● **REQUIREMENT**:
Copy every entry exactly, but skip the pictures.

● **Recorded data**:
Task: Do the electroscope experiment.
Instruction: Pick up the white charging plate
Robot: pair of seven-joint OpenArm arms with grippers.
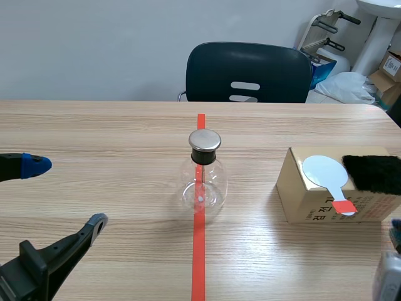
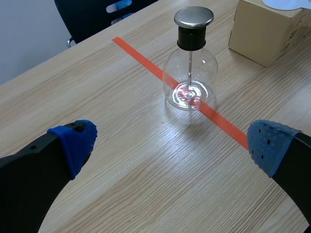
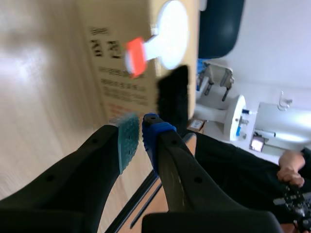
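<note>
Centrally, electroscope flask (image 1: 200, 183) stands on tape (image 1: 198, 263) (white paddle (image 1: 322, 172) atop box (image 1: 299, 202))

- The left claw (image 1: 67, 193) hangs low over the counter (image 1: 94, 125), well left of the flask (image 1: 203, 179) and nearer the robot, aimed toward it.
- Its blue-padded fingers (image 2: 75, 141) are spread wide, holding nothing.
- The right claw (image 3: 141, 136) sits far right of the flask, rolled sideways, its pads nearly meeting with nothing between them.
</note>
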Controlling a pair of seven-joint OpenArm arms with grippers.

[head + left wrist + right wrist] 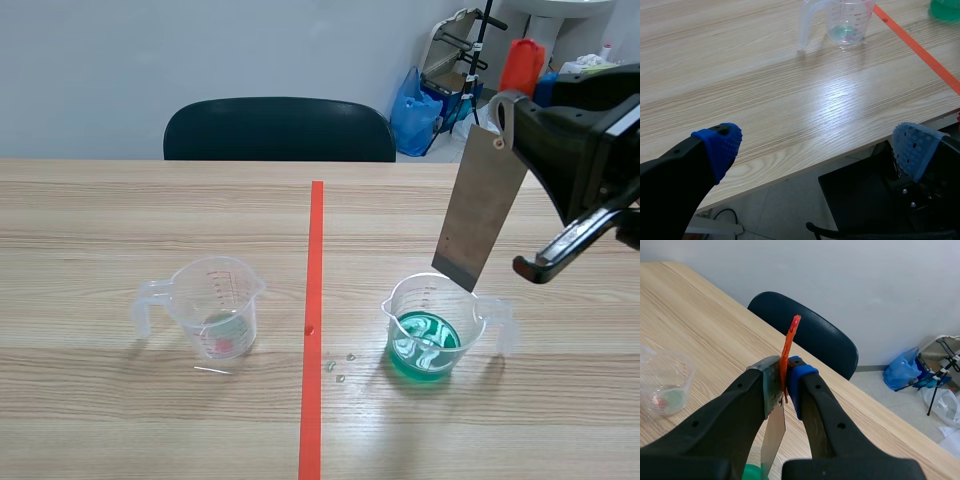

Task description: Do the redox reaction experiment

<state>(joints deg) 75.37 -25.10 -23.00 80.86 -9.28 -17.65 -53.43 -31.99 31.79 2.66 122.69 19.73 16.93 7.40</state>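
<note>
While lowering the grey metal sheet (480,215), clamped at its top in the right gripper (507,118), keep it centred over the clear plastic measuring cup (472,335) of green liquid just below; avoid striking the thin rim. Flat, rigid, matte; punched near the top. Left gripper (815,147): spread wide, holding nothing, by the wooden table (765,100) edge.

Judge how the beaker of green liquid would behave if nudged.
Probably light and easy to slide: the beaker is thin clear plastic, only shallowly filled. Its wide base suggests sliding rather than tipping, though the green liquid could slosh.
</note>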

● **ANSWER FOR THIS EXERCISE**:
Task: Do the electroscope experiment.
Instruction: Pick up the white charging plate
Robot: pair of seven-joint OpenArm arms with grippers.
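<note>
Centrally, electroscope flask (image 1: 200, 183) stands on tape (image 1: 198, 263) (white paddle (image 1: 322, 172) atop box (image 1: 299, 202))

- The left claw (image 1: 67, 193) hangs low over the counter (image 1: 94, 125), well left of the flask (image 1: 203, 179) and nearer the robot, aimed toward it.
- Its blue-padded fingers (image 2: 75, 141) are spread wide, holding nothing.
- The right claw (image 3: 141, 136) sits far right of the flask, rolled sideways, its pads nearly meeting with nothing between them.
</note>
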Controlling a pair of seven-joint OpenArm arms with grippers.

[head + left wrist + right wrist] 

Task description: Do the redox reaction experiment

<state>(joints deg) 75.37 -25.10 -23.00 80.86 -9.28 -17.65 -53.43 -31.99 31.79 2.66 122.69 19.73 16.93 7.40</state>
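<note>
While lowering the grey metal sheet (480,215), clamped at its top in the right gripper (507,118), keep it centred over the clear plastic measuring cup (472,335) of green liquid just below; avoid striking the thin rim. Flat, rigid, matte; punched near the top. Left gripper (815,147): spread wide, holding nothing, by the wooden table (765,100) edge.

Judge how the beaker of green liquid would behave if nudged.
Probably light and easy to slide: the beaker is thin clear plastic, only shallowly filled. Its wide base suggests sliding rather than tipping, though the green liquid could slosh.
</note>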

No further answer will be given.